Nubuck: The velvety appearance of this leather is obtained by a light pouncing (or buffing) of the skin, thus highlighting the grain and the pores of the leather. To obtain a good looking nubuck, a quality skin is generally used. It’s a pleasant material, soft to the touch with velvety colors. However, nubuck is fragile and requires careful maintenance. A waterproofing treatment is mandatory. It remains a costly material. Nubuck and be oiled or post treated. Thickness ranges from 1.8 to 2.2mm. Price ranges from $2.00 to 3.00 depending on color and quality.
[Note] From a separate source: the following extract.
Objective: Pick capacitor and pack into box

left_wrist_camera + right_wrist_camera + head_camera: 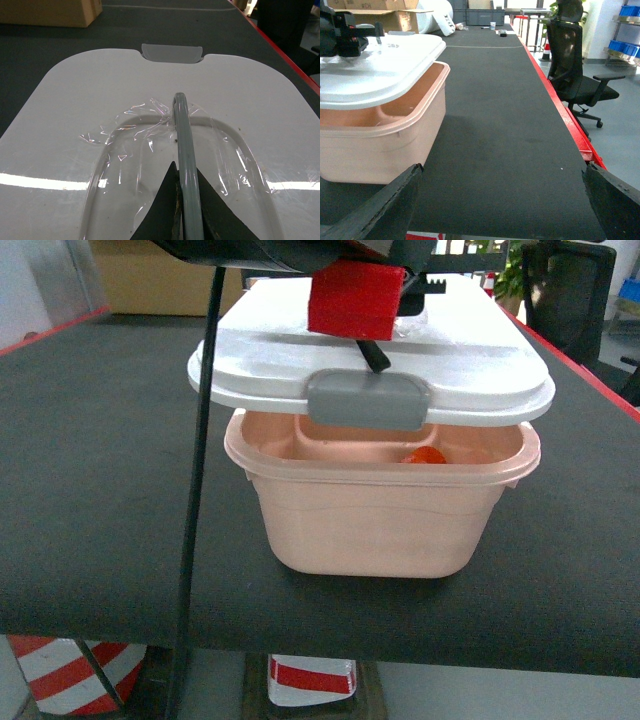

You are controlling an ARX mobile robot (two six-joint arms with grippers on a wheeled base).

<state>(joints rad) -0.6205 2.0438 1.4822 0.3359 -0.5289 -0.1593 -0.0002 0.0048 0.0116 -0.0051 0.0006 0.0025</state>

Lighter colors require higher quality raw materials.
Crazy Horse: To make this style of leather, a lower quality full grain hide may be brushed to remove just the top surface. The leather is then treated with a heavy, waxy, and oily compound that will darken the leather. This is the rough and rugged style of leather – you may see scratches, bug bites, scars and fat wrinkles in the surface but that’s okay, it’s crazy horse. This leather will show color changes when flexed.
Split or Suede: The leather surface remaining after the top grain is removed. Suede is a very common shoe material. High quality short nap suede can almost have the appearance of nubuck leather. Lower quality suede may be a hairy, cardboard like, dusty off-color mess. Available in a rainbow of colors, quality suede is a stable material for casual, skate, and vulcanized shoes. Available in thicknesses between 1.2mm and 1.8mm. The most common suede is 1.4 to 1.6mm. Prices range from $1.05 to $1.45 USD per foot.
Pressed Suede: Starting with split leather the surface is treated with an oily plastic based resin. The leather hide is then pressed flat with an embossing plate. The surface will have a fine texture and may have a slightly glossy appearance. This is an inexpensive material, starting with lower quality hides. After some use the surface will crack and the suede fibers may show. This is not for fine shoes.
Action or Coated Leather: This leather product starts out as medium to low quality split leather. The surface may be pressed or rolled smooth. The hide is then laminated to a thin film of flexible stretchable PU or PVC. This synthetic surface is made by colored resin, white and black are the most common colors. The surface will be embossed which is done by pouring the plastic compound onto a sheet of textured paper. Once the fIlm and leather are bonded, the split has a very smooth full grain like surface. In fact, all the smooth white leather you see on sport shoes is this style of “action leather.”
This material is durable, the skin is waterproof, cuts clean and behaves just like full grain leather in shoe making operations. Action leather is less expensive than suede. Around $1.00 USD or a little less. This material is also easy for the factory to cut, there are typically very few scratches or scars showing that must be avoided. A very popular material for shoes, action leather is cheap, durable, looks good and comes in many colors and finishes. Action leather can look like full grain, nubuck and glossy patent leather. Finally, despite its plastic coating, action leather is still considered leather for duty classifications.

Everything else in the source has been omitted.